The US officially has a COVID-19 vaccine.

I could cry.

We all could – but it's not over yet. On Friday, the Food and Drug Administration approved Pfizer-BioNTech's coronavirus vaccine for emergency use. The formal blessing came amid a growing pandemic that's claimed nearly 300,000 lives in the US and has infected over 16 million people. Now, after months of trials and rigorous reviews, the gov's rolling out the Pfizer vaccine in the biggest vaccination effort in American history. Here's what you need to know:

Who gets the vaccine first?

The FDA's approval is for people 16 and older. But the CDC has recommended that the country's approximately 21 million health care workers and 3 million long-term care residents get priority. The states are likely to follow that rec. It's a two-dose vaccine, so after getting the first shot, people will have to get the second dose three weeks later.

Got it. And what about everyone else?

Gov officials have said there should be enough vaccines for everyone in the spring. And President-elect Joe Biden's vowed to distribute 100 million shots in his first 100 days in office. He could have a good shot at achieving that, since other vaccine options (hi, Moderna) could become available. Chains like CVS, Walgreens, and Walmart are also taking steps to distribute coronavirus vaccines – expanding access to people across the country.

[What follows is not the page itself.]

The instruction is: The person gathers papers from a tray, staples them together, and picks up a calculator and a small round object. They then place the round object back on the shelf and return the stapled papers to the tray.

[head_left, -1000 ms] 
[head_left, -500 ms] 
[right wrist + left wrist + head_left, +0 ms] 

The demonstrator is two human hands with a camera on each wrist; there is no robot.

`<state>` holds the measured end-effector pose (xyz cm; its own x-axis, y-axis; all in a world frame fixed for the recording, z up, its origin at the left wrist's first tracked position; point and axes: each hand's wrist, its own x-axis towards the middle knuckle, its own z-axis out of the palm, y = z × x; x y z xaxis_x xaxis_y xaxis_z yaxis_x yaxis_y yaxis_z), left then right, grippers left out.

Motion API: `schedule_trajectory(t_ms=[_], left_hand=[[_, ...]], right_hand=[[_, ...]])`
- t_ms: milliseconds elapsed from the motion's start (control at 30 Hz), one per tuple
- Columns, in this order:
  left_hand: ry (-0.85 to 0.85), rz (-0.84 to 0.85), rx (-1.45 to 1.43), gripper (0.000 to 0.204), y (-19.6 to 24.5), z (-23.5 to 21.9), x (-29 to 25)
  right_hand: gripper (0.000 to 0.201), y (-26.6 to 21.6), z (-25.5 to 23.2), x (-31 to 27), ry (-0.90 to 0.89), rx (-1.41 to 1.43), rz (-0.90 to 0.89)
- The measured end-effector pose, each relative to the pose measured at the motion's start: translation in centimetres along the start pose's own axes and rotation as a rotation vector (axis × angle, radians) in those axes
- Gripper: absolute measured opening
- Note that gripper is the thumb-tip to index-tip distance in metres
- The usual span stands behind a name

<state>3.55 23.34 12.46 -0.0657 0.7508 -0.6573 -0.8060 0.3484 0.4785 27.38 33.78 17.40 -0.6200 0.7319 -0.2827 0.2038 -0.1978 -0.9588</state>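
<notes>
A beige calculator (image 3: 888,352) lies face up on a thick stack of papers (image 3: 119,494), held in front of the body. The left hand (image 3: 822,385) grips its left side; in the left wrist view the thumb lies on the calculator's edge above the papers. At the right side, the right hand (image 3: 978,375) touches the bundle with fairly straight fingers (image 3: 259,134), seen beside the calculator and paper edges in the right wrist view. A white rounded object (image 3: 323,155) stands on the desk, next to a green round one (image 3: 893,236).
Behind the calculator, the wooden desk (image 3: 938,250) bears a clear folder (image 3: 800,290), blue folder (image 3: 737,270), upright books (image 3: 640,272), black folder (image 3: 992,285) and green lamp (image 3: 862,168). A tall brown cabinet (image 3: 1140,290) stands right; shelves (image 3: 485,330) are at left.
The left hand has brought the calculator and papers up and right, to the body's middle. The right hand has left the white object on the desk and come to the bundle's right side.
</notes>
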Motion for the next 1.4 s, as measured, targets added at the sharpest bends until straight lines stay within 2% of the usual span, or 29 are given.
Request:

How's this vaccine being distributed?

Trucks carrying the first shipments of the vaccine hit the road to all 50 states yesterday. And they're carrying quite the precious cargo. Think: dry ice containers to keep them at a very cold -94°F. Pfizer's expected to deliver 2.9 million doses for now, and the first batches could arrive at hospitals and clinics as early as today.

Is it safe?

The FDA found "no specific safety concerns." And Pfizer has run tests that included about 44,000 people and found the vaccine's efficacy was consistent "across age, gender, race, and ethnicity." Like with other vaccines, some mild to moderate side effects are common: swelling, muscle pain, redness at the injection site, fatigue, and sometimes a fever. The FDA is advising that people with severe allergic reactions to any of the vaccine's ingredients hold off on getting the shot for now.

How much does it cost?

The gov's giving the vaccines for free. But providers (hospitals, clinics) can charge a fee for administering it. However, your insurer will be expected to pay those fees, and the federal gov will have a separate pool of funds for people who are uninsured.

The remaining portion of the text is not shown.